YOUR ASSIGNMENT: Return exactly the span of lines in the following data that opens with the line containing "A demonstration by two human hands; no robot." and closes with the line containing "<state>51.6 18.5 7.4". Include nothing else.

[Data items]
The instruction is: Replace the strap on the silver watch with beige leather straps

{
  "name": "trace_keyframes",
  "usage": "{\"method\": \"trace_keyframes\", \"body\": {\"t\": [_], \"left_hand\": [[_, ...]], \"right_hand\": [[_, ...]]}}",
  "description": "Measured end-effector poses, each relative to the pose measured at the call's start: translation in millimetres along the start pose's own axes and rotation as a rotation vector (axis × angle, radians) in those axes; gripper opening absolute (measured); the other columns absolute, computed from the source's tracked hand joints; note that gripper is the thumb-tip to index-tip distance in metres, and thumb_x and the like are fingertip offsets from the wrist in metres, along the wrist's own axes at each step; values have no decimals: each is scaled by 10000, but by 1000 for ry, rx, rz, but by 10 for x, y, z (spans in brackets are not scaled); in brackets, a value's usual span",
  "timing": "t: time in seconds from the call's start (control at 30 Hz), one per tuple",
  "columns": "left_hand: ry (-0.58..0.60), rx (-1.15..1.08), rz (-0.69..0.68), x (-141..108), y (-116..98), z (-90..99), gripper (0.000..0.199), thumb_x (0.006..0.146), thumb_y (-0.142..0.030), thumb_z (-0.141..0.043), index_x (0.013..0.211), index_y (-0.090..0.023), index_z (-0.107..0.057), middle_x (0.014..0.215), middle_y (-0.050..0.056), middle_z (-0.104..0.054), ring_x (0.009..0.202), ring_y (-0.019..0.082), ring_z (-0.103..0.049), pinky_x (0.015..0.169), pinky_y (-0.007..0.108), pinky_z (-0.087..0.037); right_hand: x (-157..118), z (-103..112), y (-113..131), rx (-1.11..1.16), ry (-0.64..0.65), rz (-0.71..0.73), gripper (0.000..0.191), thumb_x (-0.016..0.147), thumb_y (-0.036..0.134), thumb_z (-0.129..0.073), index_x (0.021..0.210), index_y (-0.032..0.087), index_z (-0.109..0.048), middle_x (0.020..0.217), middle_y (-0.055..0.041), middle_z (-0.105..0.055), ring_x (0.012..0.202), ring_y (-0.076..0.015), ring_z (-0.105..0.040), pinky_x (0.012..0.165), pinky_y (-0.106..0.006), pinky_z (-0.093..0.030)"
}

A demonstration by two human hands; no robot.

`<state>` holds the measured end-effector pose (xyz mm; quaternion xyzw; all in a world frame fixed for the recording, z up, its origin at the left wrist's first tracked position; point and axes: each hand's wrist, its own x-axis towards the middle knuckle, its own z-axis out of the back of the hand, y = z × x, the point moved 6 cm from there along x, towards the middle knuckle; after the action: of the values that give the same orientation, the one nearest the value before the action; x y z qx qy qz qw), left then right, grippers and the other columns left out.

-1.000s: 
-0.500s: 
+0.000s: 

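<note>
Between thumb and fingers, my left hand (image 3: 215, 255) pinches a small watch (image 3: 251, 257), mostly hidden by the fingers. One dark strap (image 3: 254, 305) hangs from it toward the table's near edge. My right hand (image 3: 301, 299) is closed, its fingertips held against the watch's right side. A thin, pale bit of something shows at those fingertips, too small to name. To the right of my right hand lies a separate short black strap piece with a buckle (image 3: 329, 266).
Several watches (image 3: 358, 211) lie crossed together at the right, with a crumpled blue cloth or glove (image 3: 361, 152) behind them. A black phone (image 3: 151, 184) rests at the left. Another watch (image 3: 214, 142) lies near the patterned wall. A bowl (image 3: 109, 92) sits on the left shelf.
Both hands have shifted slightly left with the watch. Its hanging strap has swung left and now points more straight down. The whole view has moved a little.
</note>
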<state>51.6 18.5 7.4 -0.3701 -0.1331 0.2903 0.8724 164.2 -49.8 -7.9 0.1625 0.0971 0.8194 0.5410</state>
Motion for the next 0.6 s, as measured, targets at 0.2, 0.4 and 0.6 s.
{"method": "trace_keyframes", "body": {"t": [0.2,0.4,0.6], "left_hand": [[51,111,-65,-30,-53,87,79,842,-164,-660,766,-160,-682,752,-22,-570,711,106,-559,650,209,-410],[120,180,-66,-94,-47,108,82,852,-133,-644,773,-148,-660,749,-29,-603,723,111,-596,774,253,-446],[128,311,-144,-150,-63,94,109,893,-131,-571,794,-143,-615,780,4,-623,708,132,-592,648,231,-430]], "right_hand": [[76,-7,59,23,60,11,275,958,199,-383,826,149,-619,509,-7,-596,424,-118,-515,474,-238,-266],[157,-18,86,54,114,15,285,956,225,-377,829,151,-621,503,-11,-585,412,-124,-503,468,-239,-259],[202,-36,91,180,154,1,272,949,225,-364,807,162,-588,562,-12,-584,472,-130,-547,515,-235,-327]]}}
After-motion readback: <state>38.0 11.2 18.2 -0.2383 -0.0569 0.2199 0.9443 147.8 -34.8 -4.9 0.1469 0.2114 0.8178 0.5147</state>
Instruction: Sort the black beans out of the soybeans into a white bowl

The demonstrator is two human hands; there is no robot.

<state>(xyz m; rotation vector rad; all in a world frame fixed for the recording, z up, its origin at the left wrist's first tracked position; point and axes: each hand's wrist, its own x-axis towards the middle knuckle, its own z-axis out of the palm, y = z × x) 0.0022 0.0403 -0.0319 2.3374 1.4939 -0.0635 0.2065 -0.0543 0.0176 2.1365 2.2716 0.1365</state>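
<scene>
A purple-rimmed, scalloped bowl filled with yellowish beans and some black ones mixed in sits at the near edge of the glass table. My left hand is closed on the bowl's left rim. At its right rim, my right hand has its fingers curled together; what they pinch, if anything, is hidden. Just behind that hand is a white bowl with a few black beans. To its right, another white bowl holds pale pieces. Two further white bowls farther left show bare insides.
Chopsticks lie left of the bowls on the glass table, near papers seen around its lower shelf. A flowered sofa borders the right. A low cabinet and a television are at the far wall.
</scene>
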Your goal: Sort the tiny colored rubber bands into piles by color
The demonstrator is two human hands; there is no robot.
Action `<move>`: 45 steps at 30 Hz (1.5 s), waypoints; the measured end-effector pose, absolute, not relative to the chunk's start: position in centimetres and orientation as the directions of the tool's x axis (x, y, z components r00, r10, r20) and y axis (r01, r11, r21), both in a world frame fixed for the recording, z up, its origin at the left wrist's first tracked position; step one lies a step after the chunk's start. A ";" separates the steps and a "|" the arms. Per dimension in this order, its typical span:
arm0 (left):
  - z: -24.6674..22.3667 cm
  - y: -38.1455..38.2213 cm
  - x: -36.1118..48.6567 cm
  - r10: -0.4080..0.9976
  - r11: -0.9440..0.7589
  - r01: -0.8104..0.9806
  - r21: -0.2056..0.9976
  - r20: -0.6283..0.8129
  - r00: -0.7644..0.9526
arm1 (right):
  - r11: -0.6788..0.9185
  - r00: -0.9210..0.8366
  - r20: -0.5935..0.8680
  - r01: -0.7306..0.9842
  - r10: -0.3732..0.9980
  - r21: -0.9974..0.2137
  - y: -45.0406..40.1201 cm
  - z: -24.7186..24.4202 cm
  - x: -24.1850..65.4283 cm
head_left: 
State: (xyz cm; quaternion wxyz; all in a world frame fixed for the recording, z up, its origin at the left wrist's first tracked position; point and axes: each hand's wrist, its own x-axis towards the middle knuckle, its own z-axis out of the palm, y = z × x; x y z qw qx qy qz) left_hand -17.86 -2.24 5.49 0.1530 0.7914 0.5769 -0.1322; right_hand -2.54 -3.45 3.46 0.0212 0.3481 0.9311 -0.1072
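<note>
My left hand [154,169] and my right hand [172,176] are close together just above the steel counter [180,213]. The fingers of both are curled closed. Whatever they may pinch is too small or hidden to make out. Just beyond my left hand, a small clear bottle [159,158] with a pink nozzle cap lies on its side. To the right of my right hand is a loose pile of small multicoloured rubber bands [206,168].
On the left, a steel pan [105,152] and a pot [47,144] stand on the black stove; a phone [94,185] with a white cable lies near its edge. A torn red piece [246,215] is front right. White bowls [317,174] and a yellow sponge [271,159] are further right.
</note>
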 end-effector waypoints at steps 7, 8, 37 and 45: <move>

PROBLEM SOLUTION:
A demonstration by two human hands; no robot.

`<state>` holds the measured end-effector pose (xyz mm; quaternion xyzw; all in a world frame fixed for the recording, z up, its origin at the left wrist's first tracked position; point and axes: each hand's wrist, its own x-axis towards the middle knuckle, its own z-axis out of the back of the hand, y = z × x, the point moved 6 cm from there along x, towards the middle knuckle; after the action: of the values that give the same orientation, the one nearest the value before the action; x y z qx qy qz qw), left then right, grippers and the other columns left out.

-1.000s: 
-0.500s: 
+0.000s: 

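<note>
Between thumb and fingers, my left hand (image 3: 215, 255) pinches a small watch (image 3: 251, 257), mostly hidden by the fingers. One dark strap (image 3: 254, 305) hangs from it toward the table's near edge. My right hand (image 3: 301, 299) is closed, its fingertips held against the watch's right side. A thin, pale bit of something shows at those fingertips, too small to name. To the right of my right hand lies a separate short black strap piece with a buckle (image 3: 329, 266).
Several watches (image 3: 358, 211) lie crossed together at the right, with a crumpled blue cloth or glove (image 3: 361, 152) behind them. A black phone (image 3: 151, 184) rests at the left. Another watch (image 3: 214, 142) lies near the patterned wall. A bowl (image 3: 109, 92) sits on the left shelf.
Both hands have shifted slightly left with the watch. Its hanging strap has swung left and now points more straight down. The whole view has moved a little.
</note>
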<state>51.6 18.5 7.4 -0.3701 -0.1331 0.2903 0.8724 164.2 -49.8 -7.9 0.1625 0.0971 0.8194 0.5410</state>

This answer requires nothing further.